I've also volunteered to give a presentation as part of the weekly Departmental Seminar Series in POLSIS, University of Birmigham, on the 15th of October. 'Identity and Technologies of Surveillance'. Which is nice and broad but is basically a 'hi, this is me, I work here but haven't had the chance to tell all of you about my work properly, this is what I've been doing' opportunity, so I'll cast the net broadly, but basically use thesis stuff + identity cards, maybe a little bit of 'resistance to' from the speed cameas paper (which I finished a draft of and sent over to Helen). I'll either be riding high from the viva, or will need something to get me back on the politics of surveillance horse if I've fallen off. Enough equestrian metaphors.

Finally, my paper at Ethics of the War on Terror at Leicester has been moved to 11.15 or so on the Thursday morning, because I have to head up to Manchester on the Friday for a Re-Design project team meeting. Dr Gillian Youngs at the University of Leicester has been very helpful in re-arranging. I'll be talking about The Ethics of Resilience, including what its supposed to be, why the government thinks its a good idea and are promoting it, and what the political and ehical consequences of this advocacy might be.

Monday, 15 September 2008

ANPR camera network

Front page story in the guardian, so everybody's probably seen it. There's going to be a little bit about ANPR in the surveillance and society paper proposal we're writing, given that its about resistance to speed cameras in the UK.

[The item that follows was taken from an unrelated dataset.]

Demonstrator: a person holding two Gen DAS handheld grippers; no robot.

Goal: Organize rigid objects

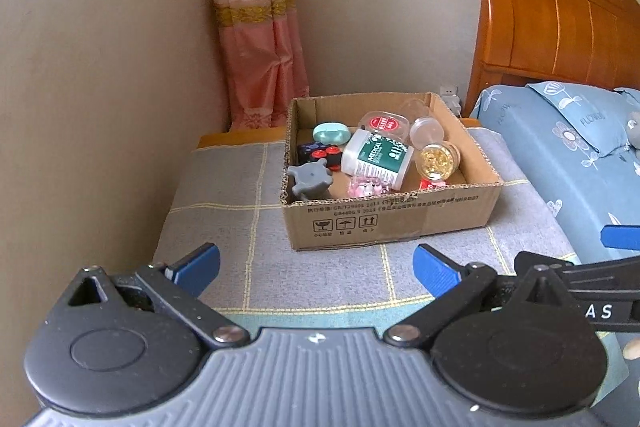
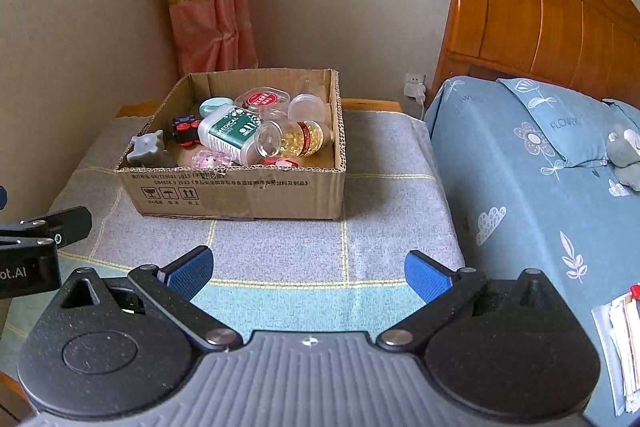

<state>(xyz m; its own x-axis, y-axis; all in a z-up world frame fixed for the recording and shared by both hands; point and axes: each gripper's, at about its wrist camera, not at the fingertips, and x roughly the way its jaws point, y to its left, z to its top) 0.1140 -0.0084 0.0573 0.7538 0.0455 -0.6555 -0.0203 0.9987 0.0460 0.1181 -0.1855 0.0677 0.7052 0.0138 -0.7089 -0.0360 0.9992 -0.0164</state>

(evening Edit: Comment is Free discussion of this story. As ever, from my discourse analysis perspective, it's the comment section that is the most interesting, as you get to see what arguments and beliefs are actually being used in the world. That and I can't get enough bitchy internet)

Also, I picked up September's Issue of Scientific American. I've never read it before, but it caught my eye in the shop because it is a special issue 'will technology kill privacy' and the 'future of privacy'. On cursory inspection it seems packed full of interesting stuff (although heavily weighted towards the specific US case in its policy and legal implications - the technology largely carries over). One thing I just saw, that I pretty much agree with is that 'privacy' harms are often actually other types of harms, and a really interesting point that is worth thinking about (and I like, having a soft spot for egalitarian, social justice arguments):

"Much (though not all) anxiety about genetic privacy would go away if medical care were affordable to everyone."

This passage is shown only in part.